Bloomberg reports speculators were shorting gold at their highest level since 2006 recently. And what’s happened since? Gold rallies!

That’s a nasty place to be in for those betting against gold. If the price keeps rallying, they’ll get hit by a short squeeze. That’s where traders buy back their positions to get out of the market, fuelling the price even higher.

That’s playing out in the US futures market.

But it’s also working in the favour of Aussie gold producers. The Aussie dollar gold price is back above AU$1700.

It’s a good example of the tailwind that commodity producers here are getting from the weaker currency.

What interests me today is iron ore. It’s trading at US$72. It’s been holding around this level for a long time now.

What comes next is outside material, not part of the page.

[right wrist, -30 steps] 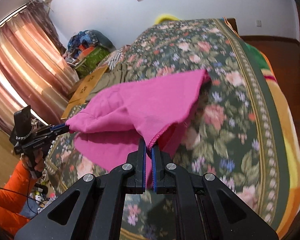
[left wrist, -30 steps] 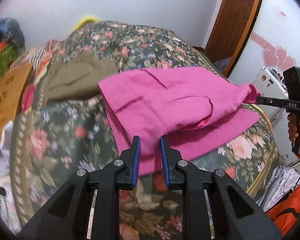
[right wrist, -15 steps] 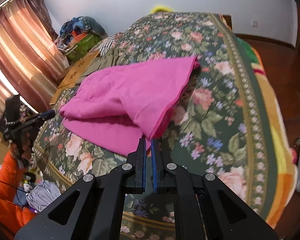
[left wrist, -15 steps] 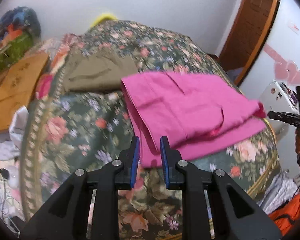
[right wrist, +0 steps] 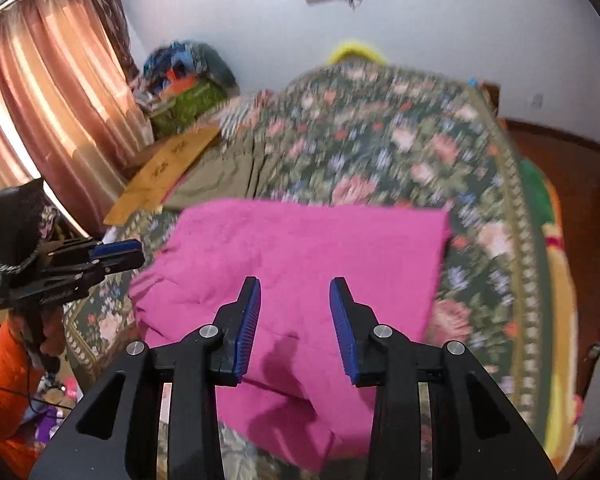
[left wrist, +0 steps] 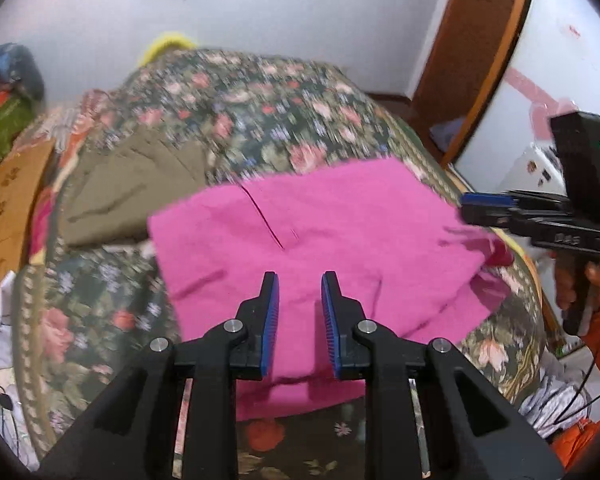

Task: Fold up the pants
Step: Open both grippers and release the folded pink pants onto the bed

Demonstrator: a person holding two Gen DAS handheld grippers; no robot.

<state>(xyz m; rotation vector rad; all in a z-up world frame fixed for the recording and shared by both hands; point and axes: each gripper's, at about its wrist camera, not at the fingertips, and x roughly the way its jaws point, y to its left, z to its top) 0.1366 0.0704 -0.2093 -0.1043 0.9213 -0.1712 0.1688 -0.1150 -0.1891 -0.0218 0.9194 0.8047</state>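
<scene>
The pink pants (left wrist: 320, 232) lie folded on the floral bed cover (left wrist: 236, 120), near its front edge; they also show in the right wrist view (right wrist: 300, 264). My left gripper (left wrist: 299, 280) is open and empty just above the pants' near edge. My right gripper (right wrist: 295, 284) is open and empty above the pants' near side. The right gripper shows from the side in the left wrist view (left wrist: 488, 204), beside the pants' right end. The left gripper shows in the right wrist view (right wrist: 120, 252), beside the left end.
An olive-brown garment (left wrist: 132, 192) lies on the bed behind the pants. A cardboard sheet (left wrist: 4, 204) and piled clothes (right wrist: 188, 76) are at the bed's far side, with curtains (right wrist: 48, 88) beyond. A wooden door (left wrist: 472, 52) and white cabinet (left wrist: 560, 64) stand at the right.
My right gripper has let go of the pink fabric and opened. The raised layer has dropped flat onto the pants. My left gripper stays open and has moved in over the pants.
</scene>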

Here’s why I think it matters (and it’s nothing to do with mining)…

Australia’s Triple-A rating: more important than ever

It matters for the government, which in turn matters for the major Australian banks.

Here’s what’s happening.

The volume and price of Australia’s iron ore exports are good, relative to the expectations of where they would be in, say, 2016.

With the Aussie economy ticking over relatively well and the mineral industry strong, tax receipts are coming in much better than expected.

The federal government is within range to be in surplus this financial year.

This is vitally important to help keep the funding costs for the Australian banks low. That plays out for mortgage rates, and therefore the health of the Aussie consumer.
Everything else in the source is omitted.